HR Dashboard (Generated by AI)
1. Department Headcount
 
                Sales — 34 employees
                IT — 19 employees
                Marketing — 12 employees
                Finance — 11 employees
 
2. Salary Distribution
 
                IT: Highest variance, indicates mixed seniority
                Sales: Several outliers with high commission-based compensation
                Finance: Narrow salary band → stable structure
 
3. Recent Hiring Trends
 
                Hiring spikes in Q2 and Q4
                Marketing hired heavily last year due to campaign cycle
 
4. Departments Needing Attention
 
                IT — high salary spread
                Marketing — rapid hiring, potential onboarding load

 
 




 
This entire dashboard was produced using: 
  • Your HR schema
  • SQL generated automatically
  • Data analyzed via AI
  • Result formatted into Markdown
 No SQL written manually.
 
Why This Matters
 
This workflow fundamentally changes how developers work with Oracle:
 
  • No need to remember every syntax detail
  • No need to hand-craft queries
  • Faster exploration of schema and data
  • Insightful reports without BI tools
  • Safe execution (AI asks before running SQL)
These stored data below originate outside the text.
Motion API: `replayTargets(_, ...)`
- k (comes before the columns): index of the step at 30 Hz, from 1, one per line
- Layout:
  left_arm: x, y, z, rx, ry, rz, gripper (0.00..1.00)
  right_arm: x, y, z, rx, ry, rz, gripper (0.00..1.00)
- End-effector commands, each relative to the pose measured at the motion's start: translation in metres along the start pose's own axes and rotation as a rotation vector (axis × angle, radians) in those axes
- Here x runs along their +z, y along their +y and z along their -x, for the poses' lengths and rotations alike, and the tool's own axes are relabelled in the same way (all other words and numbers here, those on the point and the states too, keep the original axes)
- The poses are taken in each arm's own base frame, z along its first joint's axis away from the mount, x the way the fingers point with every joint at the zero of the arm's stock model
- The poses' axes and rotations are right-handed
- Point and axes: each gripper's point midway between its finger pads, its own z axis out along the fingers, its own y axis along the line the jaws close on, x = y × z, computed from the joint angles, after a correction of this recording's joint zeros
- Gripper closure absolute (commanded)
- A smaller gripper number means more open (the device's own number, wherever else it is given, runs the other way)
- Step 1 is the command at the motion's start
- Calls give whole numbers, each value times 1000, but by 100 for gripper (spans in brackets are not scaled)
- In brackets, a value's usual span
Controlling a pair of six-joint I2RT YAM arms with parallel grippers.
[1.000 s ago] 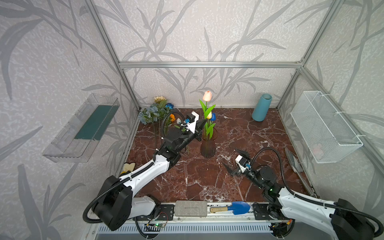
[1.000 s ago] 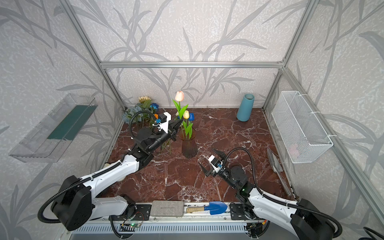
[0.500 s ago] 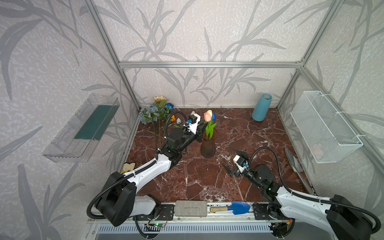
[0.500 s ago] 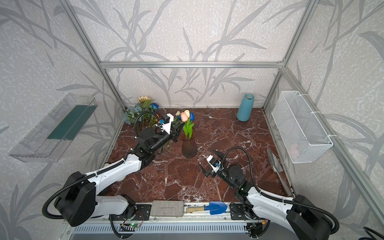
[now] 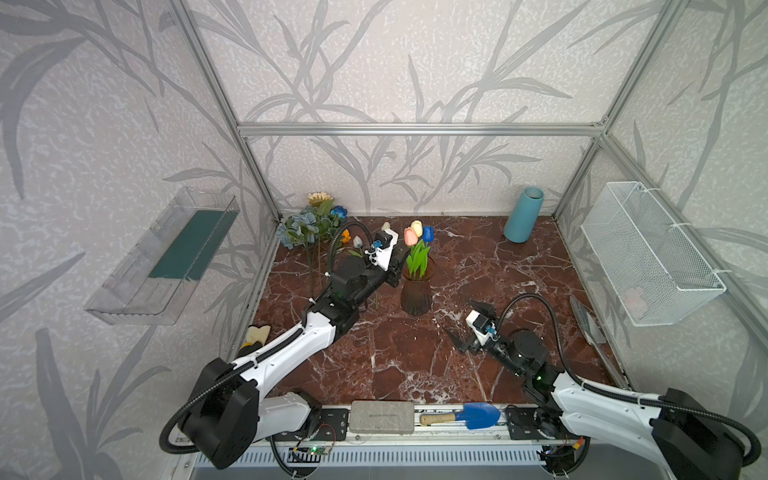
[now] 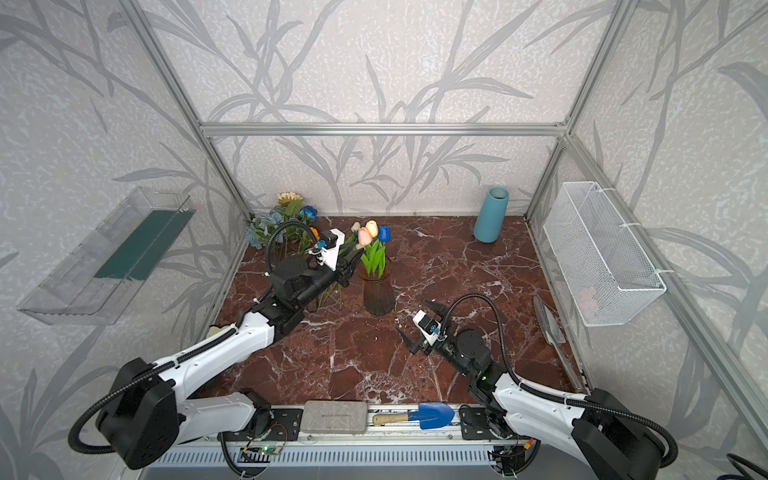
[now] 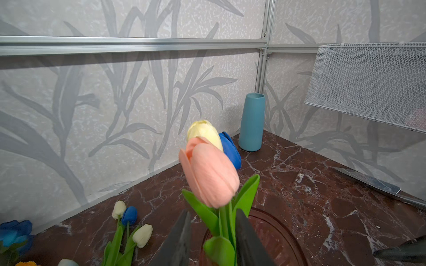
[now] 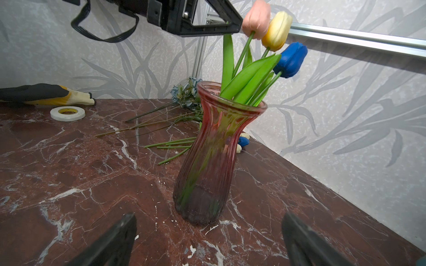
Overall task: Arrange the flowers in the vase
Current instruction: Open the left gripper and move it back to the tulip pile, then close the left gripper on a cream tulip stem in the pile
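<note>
The vase [image 5: 417,291], ribbed reddish glass with a pinched waist, stands upright near the middle of the marble bench [image 5: 478,266], a little toward its far-left corner; three flowers stand in it, heads close together: a pink tulip [image 7: 209,175], a yellow tulip [image 7: 204,132] and a blue tulip [image 7: 230,149], with broad green leaves at the rim; the left gripper [image 7: 213,215] sits at the vase's mouth, its fingers parted on either side of the pink tulip's stem, with a gap showing beside it; the right gripper [image 5: 457,314] hovers low on the front-right side of the vase, spread wide and empty; dusty-blue roses [image 5: 297,226], a cream daisy [image 5: 320,198] and a deep-blue rose [image 5: 338,212] lie in the far-left corner; loose tulips [image 7: 129,216] lie beside the vase, partly hidden under the left arm [image 5: 291,349] in both top views; a teal vase [image 5: 523,214] stands in the far-right corner; a glove [image 8: 46,93] lies by the left edge, a tape roll [image 8: 67,113] just beside it.
</note>
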Motion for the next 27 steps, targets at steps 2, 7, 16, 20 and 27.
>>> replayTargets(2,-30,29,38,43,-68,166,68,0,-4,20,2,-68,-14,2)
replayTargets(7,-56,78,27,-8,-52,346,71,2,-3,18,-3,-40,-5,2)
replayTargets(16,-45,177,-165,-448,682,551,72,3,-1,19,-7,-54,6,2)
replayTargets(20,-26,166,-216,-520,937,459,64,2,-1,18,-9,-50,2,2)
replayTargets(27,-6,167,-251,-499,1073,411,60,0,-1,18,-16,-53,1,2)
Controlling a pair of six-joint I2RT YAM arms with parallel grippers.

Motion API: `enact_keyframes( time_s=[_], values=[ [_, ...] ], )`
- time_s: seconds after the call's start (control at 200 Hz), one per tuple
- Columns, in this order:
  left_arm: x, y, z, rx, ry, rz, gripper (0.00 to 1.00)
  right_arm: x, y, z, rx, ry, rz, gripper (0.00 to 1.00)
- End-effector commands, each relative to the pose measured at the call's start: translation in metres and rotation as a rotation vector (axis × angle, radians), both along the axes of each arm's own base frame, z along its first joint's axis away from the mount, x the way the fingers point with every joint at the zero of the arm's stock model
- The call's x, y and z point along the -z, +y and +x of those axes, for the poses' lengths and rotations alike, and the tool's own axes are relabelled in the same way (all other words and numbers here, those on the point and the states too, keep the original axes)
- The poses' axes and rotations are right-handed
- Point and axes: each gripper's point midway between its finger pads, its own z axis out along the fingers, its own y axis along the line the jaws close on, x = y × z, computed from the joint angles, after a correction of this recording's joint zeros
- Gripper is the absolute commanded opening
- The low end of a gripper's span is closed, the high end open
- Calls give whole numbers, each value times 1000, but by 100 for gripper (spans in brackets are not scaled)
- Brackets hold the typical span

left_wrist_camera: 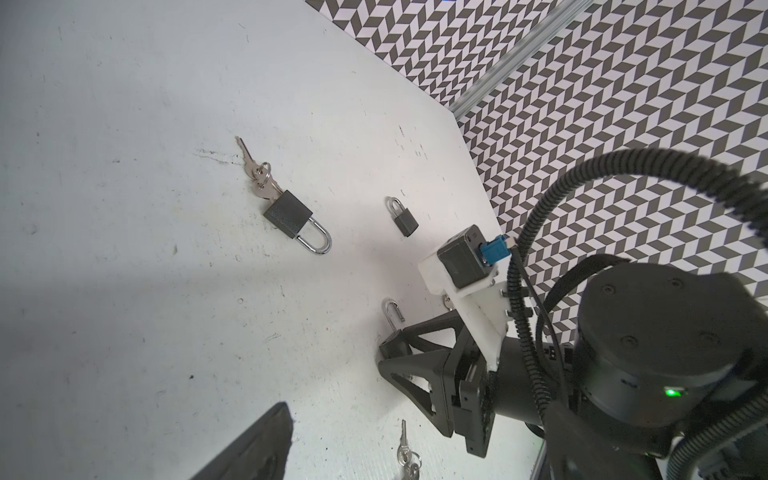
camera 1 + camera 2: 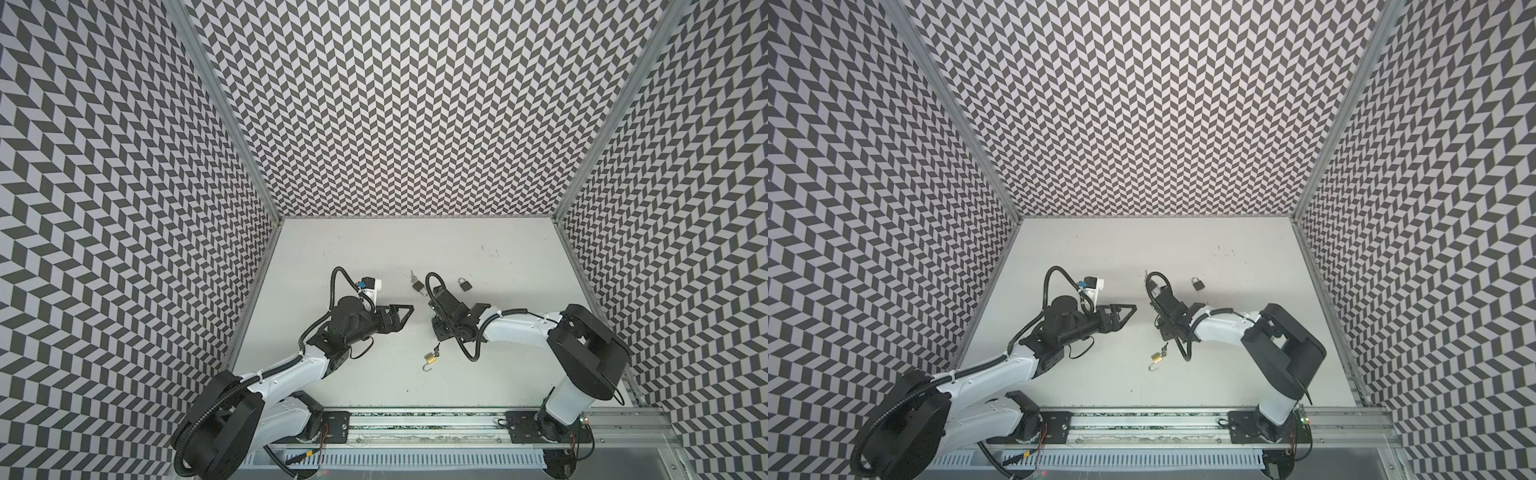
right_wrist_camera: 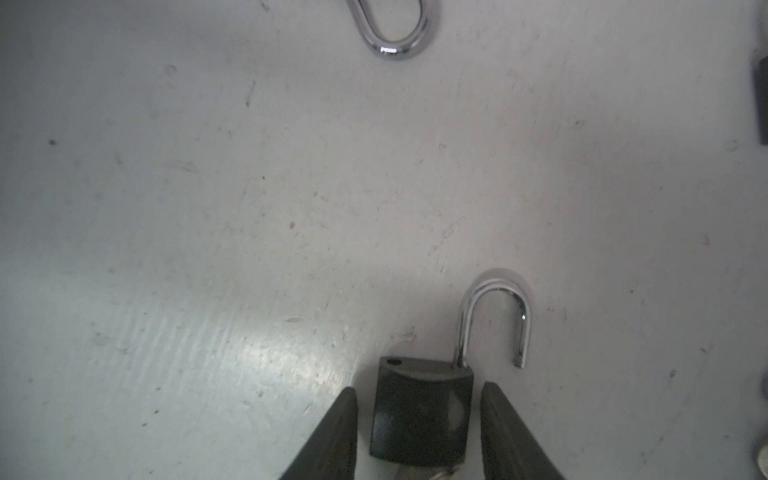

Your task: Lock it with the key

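Note:
A small black padlock [image 3: 419, 411] lies on the white table with its silver shackle [image 3: 494, 316] swung open. My right gripper [image 3: 419, 386] is open and straddles the lock body, with a thin gap at each finger. In the left wrist view the same shackle [image 1: 392, 316] pokes out past the right gripper [image 1: 383, 356]. A silver key on a ring [image 1: 405, 451] lies close behind that gripper; I cannot tell if it sits in the keyhole. In both top views the wrist hides this lock. My left gripper [image 2: 405, 311] is open, empty and hovering to the left.
A larger black padlock with keys [image 2: 417, 286] and a small shut black padlock [image 2: 464, 284] lie just beyond the right gripper. A brass padlock [image 2: 430, 358] with an open shackle and a dark key lies nearer the front. Patterned walls enclose the table [image 2: 374, 249] on three sides.

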Motion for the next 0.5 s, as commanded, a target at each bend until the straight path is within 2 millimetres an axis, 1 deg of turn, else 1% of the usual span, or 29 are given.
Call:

  • Works locally — no cloud dependency
 
With SQLcl MCP Server, your database becomes conversational.
 
Conclusion
 
Oracle has taken a major step forward by bringing MCP support directly into SQLcl. Combined with VS Code AI chat, developers can now:
 
  • Query databases in plain English
  • Let AI generate complex joins and analytics
  • Approve execution safely
  • Produce dashboards and reports instantly
 
This is the future of database development — not replacing SQL, but removing the friction around writing it.